We recognize confidence in our children when we see them make a choice and follow through with action. We couldn’t be more proud than when they realize they made a wrong choice, and are secure enough in their identity to learn from their mistake, move on, and make a better choice next time. We notice it when they own their decisions and don’t blame others or make excuses for mistakes. We see it when they are not afraid of failure or judgment.
To build this kind of confidence in a child, we need to teach them the concept of taking a calculated risk. For the child who likes to think everything through and analyze until the cows come home the key word is, “risk.” For the child who throws caution to the wind and makes split second decisions, the key word is, “calculated.”
Our challenge as parents and teachers is to guide our children along this process of learning how to take a calculated risk. We have to be careful not to push them outside of their natural bent while at the same time moving them towards the middle ground between thinking but never doing, or doing without thinking.
At Raising Leaders for Life we believe that confidence is not:
Created by pulling someone where they don’t want to go.
Created by leaving someone where they shouldn’t be.

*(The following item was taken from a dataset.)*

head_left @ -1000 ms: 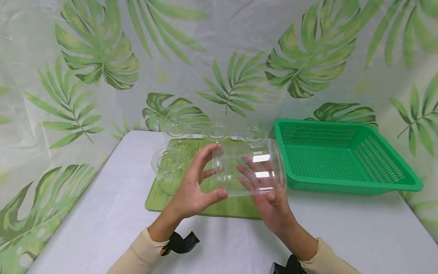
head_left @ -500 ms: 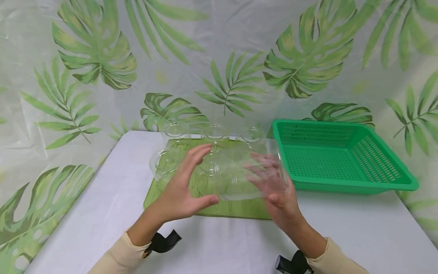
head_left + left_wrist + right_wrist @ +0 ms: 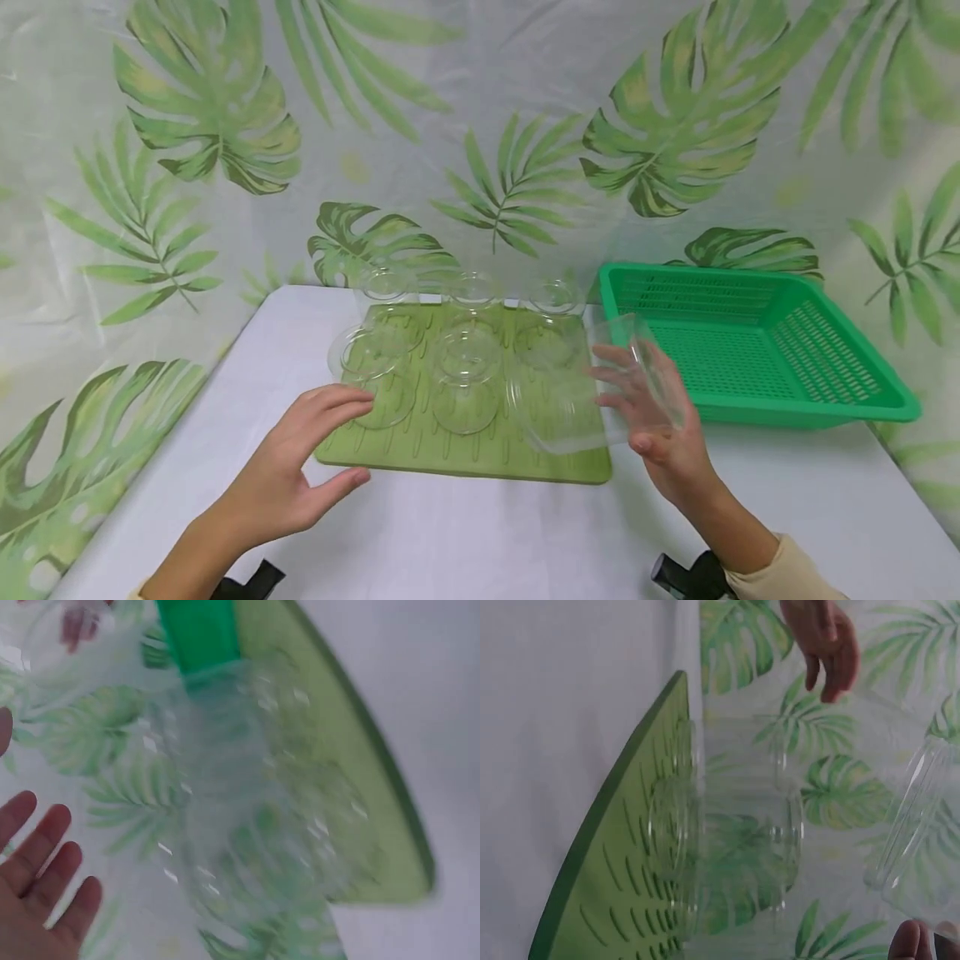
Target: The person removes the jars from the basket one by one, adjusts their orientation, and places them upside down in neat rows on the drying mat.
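Observation:
My right hand (image 3: pixel 675 450) grips a clear, see-through jar (image 3: pixel 562 408), with the thumb in front and the fingers seen through its wall. The jar lies tilted in the air over the right part of a green ridged mat (image 3: pixel 480 454). Its rimmed end also shows in the right wrist view, as a clear jar (image 3: pixel 922 825) at the right edge. My left hand (image 3: pixel 292 467) holds nothing; its fingers are spread apart from the thumb, near the mat's front left corner. Several more clear jars (image 3: pixel 465 358) stand on the mat in two rows.
A green perforated basket (image 3: pixel 757 408) stands right of the mat, behind my right hand. A white cloth (image 3: pixel 465 533) covers the table. A leaf-printed sheet (image 3: pixel 510 83) hangs behind. The standing jars are hard to make out against the mat.
My left hand has let go of the jar and drawn away to the left and toward me. My right hand has carried the jar to the right and tilted it.

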Demonstrator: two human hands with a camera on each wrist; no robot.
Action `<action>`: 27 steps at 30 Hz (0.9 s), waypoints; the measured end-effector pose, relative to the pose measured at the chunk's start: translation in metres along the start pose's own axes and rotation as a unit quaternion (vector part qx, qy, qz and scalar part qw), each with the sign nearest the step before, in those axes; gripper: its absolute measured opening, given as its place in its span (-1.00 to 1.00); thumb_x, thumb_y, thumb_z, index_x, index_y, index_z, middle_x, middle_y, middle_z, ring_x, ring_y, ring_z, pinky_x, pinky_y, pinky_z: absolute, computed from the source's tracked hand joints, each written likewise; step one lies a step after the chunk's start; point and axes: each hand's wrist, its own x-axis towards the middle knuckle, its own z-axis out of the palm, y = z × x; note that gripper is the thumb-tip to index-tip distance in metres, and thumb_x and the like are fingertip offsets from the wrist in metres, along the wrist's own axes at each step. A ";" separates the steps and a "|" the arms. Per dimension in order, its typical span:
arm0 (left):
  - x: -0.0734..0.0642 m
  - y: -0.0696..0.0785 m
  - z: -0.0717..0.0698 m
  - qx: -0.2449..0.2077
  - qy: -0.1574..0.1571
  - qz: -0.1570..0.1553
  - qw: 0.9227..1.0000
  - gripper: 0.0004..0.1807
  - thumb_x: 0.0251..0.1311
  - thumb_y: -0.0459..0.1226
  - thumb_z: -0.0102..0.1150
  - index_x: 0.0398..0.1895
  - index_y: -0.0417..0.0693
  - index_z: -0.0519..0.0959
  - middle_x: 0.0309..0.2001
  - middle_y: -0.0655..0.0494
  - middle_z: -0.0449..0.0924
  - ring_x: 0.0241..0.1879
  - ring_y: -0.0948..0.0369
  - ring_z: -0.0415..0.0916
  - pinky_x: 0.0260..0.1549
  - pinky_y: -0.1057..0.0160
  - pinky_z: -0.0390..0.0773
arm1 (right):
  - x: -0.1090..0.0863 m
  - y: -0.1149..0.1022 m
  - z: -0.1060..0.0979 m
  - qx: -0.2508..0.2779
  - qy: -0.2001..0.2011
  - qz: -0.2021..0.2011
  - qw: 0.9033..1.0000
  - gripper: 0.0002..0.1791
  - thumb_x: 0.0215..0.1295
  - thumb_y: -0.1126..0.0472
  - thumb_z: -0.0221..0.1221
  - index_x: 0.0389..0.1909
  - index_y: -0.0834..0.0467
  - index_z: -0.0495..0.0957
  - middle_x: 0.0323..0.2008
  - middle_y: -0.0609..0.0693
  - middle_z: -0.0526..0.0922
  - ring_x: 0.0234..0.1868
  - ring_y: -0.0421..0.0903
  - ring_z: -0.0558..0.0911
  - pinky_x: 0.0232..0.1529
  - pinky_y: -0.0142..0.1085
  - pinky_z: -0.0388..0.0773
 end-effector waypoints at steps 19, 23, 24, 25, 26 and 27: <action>-0.058 -0.069 -0.006 0.195 -0.136 -0.142 0.961 -0.54 -0.02 -0.28 0.44 0.02 -0.17 0.63 0.04 -0.07 0.63 0.05 -0.03 0.59 -0.10 -0.06 0.64 | -0.008 -0.019 -0.031 -0.118 0.034 -0.014 0.992 0.04 0.06 0.37 0.44 0.45 0.46 -0.01 0.27 0.22 0.46 0.35 -0.01 0.47 0.37 -0.36 0.45; -0.062 -0.075 0.000 0.169 -0.154 -0.159 0.960 -0.54 0.01 -0.29 0.43 0.04 -0.19 0.63 0.06 -0.09 0.63 0.07 -0.06 0.59 -0.01 -0.09 0.61 | -0.008 -0.019 -0.033 -0.140 0.037 -0.015 0.989 0.07 0.00 0.40 0.46 0.44 0.48 0.00 0.27 0.22 0.46 0.33 -0.02 0.49 0.31 -0.39 0.50; -0.062 -0.077 0.003 0.158 -0.152 -0.158 0.963 -0.55 0.01 -0.31 0.43 0.03 -0.21 0.63 0.06 -0.10 0.64 0.07 -0.07 0.60 0.01 -0.09 0.61 | -0.009 -0.020 -0.033 -0.164 0.042 0.000 0.986 0.08 -0.04 0.44 0.46 0.46 0.45 0.01 0.28 0.18 0.46 0.31 -0.06 0.51 0.27 -0.42 0.52; -0.062 -0.077 0.005 0.147 -0.153 -0.160 0.964 -0.55 0.00 -0.33 0.43 0.02 -0.22 0.63 0.05 -0.10 0.65 0.06 -0.08 0.61 0.01 -0.10 0.61 | -0.009 -0.021 -0.033 -0.195 0.047 0.019 0.979 0.10 -0.08 0.48 0.46 0.47 0.41 0.02 0.29 0.13 0.46 0.29 -0.10 0.52 0.22 -0.45 0.54; -0.062 -0.078 0.007 0.134 -0.153 -0.163 0.965 -0.56 0.00 -0.35 0.43 0.01 -0.23 0.63 0.05 -0.11 0.65 0.06 -0.08 0.62 0.02 -0.10 0.61 | -0.009 -0.022 -0.032 -0.234 0.054 0.041 0.970 0.12 -0.12 0.51 0.47 0.48 0.36 0.04 0.29 0.07 0.46 0.26 -0.14 0.53 0.16 -0.48 0.56; -0.062 -0.078 0.009 0.122 -0.154 -0.165 0.967 -0.57 -0.01 -0.37 0.43 0.00 -0.25 0.64 0.04 -0.12 0.66 0.06 -0.09 0.62 0.03 -0.10 0.61 | -0.009 -0.023 -0.031 -0.273 0.059 0.068 0.958 0.15 -0.16 0.53 0.47 0.50 0.30 0.06 0.30 0.01 0.46 0.23 -0.18 0.53 0.12 -0.51 0.56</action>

We believe that confidence is:
Created from the inside out.
Revealed when we take a risk and do our best.
So what does creating this kind of confidence actually look like?
I love working with children as an instructor because I get to see and appreciate how each child is different. These differences aren’t good nor bad. They just are. Different strengths, talents, and personality traits are what make all my students unique. I love every one of them.
I grew up with four siblings. We all have vastly different personalities. My parents could not take the same parenting strategy with each child. We all needed to be pushed in different areas. We all needed to be reigned back in different areas. One thing that I appreciate about my parents is that, instead of trying to change our personality, they always looked for our natural strengths and built on those. Through their teaching, we’ve learned how to think things out, but to also take risks and pursue dreams without fear.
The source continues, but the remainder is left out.